My time in the Handmade Network community overlapped somewhat with my time in the ZeroNet community. ZeroNet was a distributed web protocol - it basically turned websites into torrents, but it did it in a unique way that allowed for dynamic websites and database storage. I made various websites within the ZeroNet community, including a video sharing website, a p2p streaming project I worked on with someone else, a messaging website that I worked on with a group of people, a p2p 2d top-down open-world game, and a blogging platform, among various other websites.
Both of the above also overlaps with my time at university. I went to university starting in 2017, when I was 19 years old. I had already been programming for about a decade before I joined. From the moment I was there, I knew I wanted a Computer Science major. I started programming classes my second semester of my freshman year, skipping the "intro to computers" class. About 3 years into my time there, I become disinterested in Computer Science because programming communities had turned vile, political, and conspiratorial. I was still continuing Computer Science classes, however.
I was also still programming different projects, this time in Odin, a programming language created by someone in the Handmade Network community. Many of them I did not continue, but I still have two projects I'm still working on: Orpheus, and Tempus Calendar. I was also involved in the very small Gopher protocol community, and later, the Gemini protocol community. I created a Gemini server (written in Golang) that hosted various things, including a search engine for Gemini that I created, religious texts, and music file storage.

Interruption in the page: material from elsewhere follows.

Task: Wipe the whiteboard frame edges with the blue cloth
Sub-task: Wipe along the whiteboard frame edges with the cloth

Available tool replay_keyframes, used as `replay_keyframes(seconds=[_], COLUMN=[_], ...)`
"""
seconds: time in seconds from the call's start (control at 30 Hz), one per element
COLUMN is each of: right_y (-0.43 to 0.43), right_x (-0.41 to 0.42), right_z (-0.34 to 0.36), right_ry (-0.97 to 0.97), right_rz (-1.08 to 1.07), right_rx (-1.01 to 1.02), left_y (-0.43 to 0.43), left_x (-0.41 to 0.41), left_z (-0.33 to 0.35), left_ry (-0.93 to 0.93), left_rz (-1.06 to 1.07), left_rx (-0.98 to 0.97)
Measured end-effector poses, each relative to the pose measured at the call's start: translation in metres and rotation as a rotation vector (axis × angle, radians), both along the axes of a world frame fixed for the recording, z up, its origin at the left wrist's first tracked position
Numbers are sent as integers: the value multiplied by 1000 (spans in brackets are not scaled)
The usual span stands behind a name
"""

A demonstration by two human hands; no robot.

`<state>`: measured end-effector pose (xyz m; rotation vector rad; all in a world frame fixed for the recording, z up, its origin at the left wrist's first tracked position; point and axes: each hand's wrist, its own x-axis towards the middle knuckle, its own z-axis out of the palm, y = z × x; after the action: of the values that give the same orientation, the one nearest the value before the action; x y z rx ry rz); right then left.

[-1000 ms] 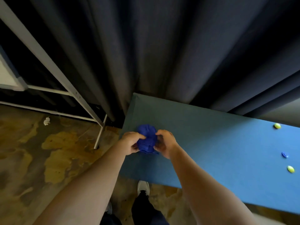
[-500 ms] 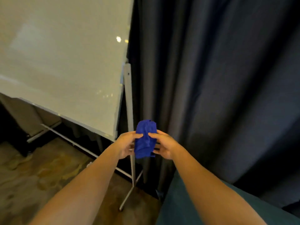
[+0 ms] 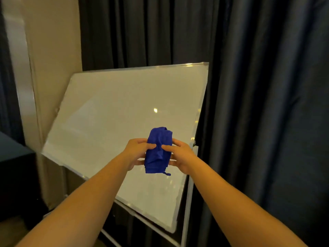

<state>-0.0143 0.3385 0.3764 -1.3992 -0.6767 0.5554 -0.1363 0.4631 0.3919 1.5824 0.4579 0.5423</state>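
A bunched blue cloth [image 3: 157, 150] is held up in front of me between both hands. My left hand [image 3: 136, 151] grips its left side and my right hand [image 3: 179, 155] grips its right side, thumbs on the front. Behind the cloth stands a tilted whiteboard [image 3: 110, 122] with a thin silver frame [image 3: 202, 107] running round it. The cloth hangs in the air, apart from the board. The board's lower right corner sits near the bottom of the view.
Dark curtains [image 3: 267, 104] hang behind and to the right of the board. A beige wall or pillar [image 3: 53, 41] rises at the left. The stand's metal leg [image 3: 187, 211] runs down at the board's right side. A dark piece of furniture [image 3: 14, 157] sits at the far left.
My view has swung up from the blue table to the whiteboard, which now fills the middle. Both hands still hold the cloth, now raised in front of the board.
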Motion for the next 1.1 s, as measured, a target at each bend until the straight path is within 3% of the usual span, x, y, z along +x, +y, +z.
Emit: replay_keyframes(seconds=[0.37,0.67,0.93,1.1], right_y=[129,283,395,445], right_x=[73,207,293,317], right_z=[90,167,242,291], right_ry=[-222,-423,-792,-1302], right_rz=[-33,-199,-472,-755], right_rx=[53,116,56,-121], left_y=[137,295,405,451], left_x=[79,234,335,389], left_z=[75,150,215,239], left_ry=[-130,-216,-305,-480], left_rz=[-13,-65,-151,-355], left_rx=[87,213,222,4])
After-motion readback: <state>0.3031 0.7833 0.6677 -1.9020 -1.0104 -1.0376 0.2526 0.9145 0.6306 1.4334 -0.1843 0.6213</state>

However, I eventually ended up switching much of my focus over to Theology. I no longer felt like I belonged in the programming world. I felt like I was in the middle of right-wing conspiracies and tech fads. I disagreed with the OOP paradigm, but a lot of those who disagreed with OOP ended up being people who were right wing or bigoted. This was also during the time when programmers were being increasingly political, either by over-simplifying rules to "don't be a jerk", freaking out over criticism of Linus Torvalds or Richard Stallman, or hating on tech organizations, like the Linux Foundation, for not wanting harassment or discrimination. I was also increasingly irritated by IT classes talking about SaaS, KMS, Object Oriented Database Systems, and other ridiculously overcomplicated terms for simple concepts. I had already taken all of the programming classes, so the IT classes were the ones left. It was all too much. This is when I left Handmade Network and related communities around 2021. I also left ZeroNet in around 2019.
So, I chose Theology. I stayed an extra 2 years at university, making my total number of years 6. I stopped taking my very few remaining computer classes for about a year (I believe my fourth year). But, in my last two years, I decided I might as well try to complete a B.S. in Computer Science because I had about 3-4 classes left. I completed those classes. But the degree got demoted to a minor in my final year because I had missed a requirement that I was not aware of. I went back and looked, and it turns out I almost met all of the requirements, I just had too low of a grade in one class. I had used up all of my time at the university, and I wanted to be done, so I just accepted the B.A. in Theology with a Computer Science minor.
This brings me to here, where I have recently decided to create a new website called Scholastic Diversity. I am also still working on Tempus Calendar, and Orpheus. My focus here on Substack will primarily be about Theology, however.